Estimation of suspended sediment concentrations (SSC) is an essential task for watershed science researchers and reservoir dam operators for optimum land use planning and management and determining the life time of the hydraulic structures. This study was conducted to provide probability occurrence of maximum SSC quantiles for different return periods in Sefidroud basin, Northwest Iran. The results showed that in comparison to the 3-parameter distributions, 2-parameter distributions have better performances to fit annual maximum SSC data time series except for Alibeig station. For the remaining stations, 2-parameter distributions preferred to 3-parameter distributions. Among the 2-parameter distributions, Logistic, EV1 and LN2 distributions showed better performances. Logistic distribution showed the best fit to the SSC data time series of Ghareguni, Sarcham and Chapugh gauging stations. EV1 was selected as the best fitting distribution at the YengiKand and Chasb stations. For Takaghaj and SalamatAbad stations, 2-parameter LN2 distribution performed better than others. Previous studies (Tramblay et al. 2008; Benkhaled et al. 2014) also indicated the better performances of 2-parameter distributions to fit annual SSC data time series.
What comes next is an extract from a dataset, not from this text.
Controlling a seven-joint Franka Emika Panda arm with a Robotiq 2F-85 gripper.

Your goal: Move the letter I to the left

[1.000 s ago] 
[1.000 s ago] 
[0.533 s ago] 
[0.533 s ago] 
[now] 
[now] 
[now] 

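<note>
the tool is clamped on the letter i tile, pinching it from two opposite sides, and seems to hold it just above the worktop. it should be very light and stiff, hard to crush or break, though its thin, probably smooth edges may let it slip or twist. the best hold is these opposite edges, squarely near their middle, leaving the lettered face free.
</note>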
After the selection of the best fit distributions by Goodness-of-fit tests, frequency analysis of SSC and quantile estimation was done by the selected distributions. Results showed that Ghareguni and YengiKand stations with the Logistic and EV1 distributions showed maximum suspended concentrations in all return periods. Other stations including Chasb, Takaghaj and Alibeig stations showed the lower SSC quantities. The maximum rates of SSC in all over the region were observed at 10 years return period with the probability occurrence of 10 % in each year. The results of this study emphasized on the extending biological and structural soil conservation project in the region especially for upstream watersheds of Ghareguni and YengiKans stations. Nevertheless the results of this study showed better performances for 2-parameter distributions rather than 3-parameter distributions, however it is recommended to conduct SSC frequency analysis for other regions with different climate and land use schemes.